In 2019, WAXOH, in partnership with DatingPositives, The Phluid
Project, Bi.org, Hairrari, the OUT Foundation, launched #WeNeedAButton, a
campaign that calls for patient-matching sites like Yelp and ZocDoc to add a queer-friendly button or filter, so that consumers can easily see which doctors are LGBTQ-friendly.
The campaign was launched during Pride 2019, on the 50th anniversary of
Stonewall, and was supported by ambassador and journalist Zachary Zane
and sexual health advocate Josh Robbins.
Kaiser Permanente, the third-largest health care organization in the country and headquartered in Oakland, has been recognized by the Human Rights Campaign Foundation
for its commitment to LGBTQ in its 2018 Healthcare Equality Index, and
has designated the organization a "healthcare equality leader" every
year since 2010.
Additionally, universities including the University of Michigan
have provided Continuing Medical Education courses or modules to OB/GYNs
in order to be able to better serve the LGBTQ+ community.

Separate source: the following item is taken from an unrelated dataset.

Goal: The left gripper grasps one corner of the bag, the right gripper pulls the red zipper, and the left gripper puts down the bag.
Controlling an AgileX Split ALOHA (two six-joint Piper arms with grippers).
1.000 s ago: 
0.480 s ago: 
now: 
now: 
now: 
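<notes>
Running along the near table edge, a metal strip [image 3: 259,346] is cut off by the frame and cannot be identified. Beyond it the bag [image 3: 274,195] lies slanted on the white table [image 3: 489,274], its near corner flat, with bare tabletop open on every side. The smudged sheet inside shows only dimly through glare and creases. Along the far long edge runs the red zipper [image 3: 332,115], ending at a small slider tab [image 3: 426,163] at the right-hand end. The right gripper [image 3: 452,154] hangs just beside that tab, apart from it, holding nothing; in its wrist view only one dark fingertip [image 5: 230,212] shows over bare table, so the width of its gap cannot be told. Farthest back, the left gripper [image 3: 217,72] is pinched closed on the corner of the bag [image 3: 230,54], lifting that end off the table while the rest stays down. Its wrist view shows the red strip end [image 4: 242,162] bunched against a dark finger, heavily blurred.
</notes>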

There are five modules available on YouTube that are each about fifteen
minutes long and cover topics such as gender identity and insurance
coverage for transgender individuals. These modules were created by physicians and activists.
COVID-19
In April 2020, educators at the University of Toronto emphasized the
need to educate health care practitioners about the vulnerability of
LGBTQ+ people in the COVID-19 pandemic.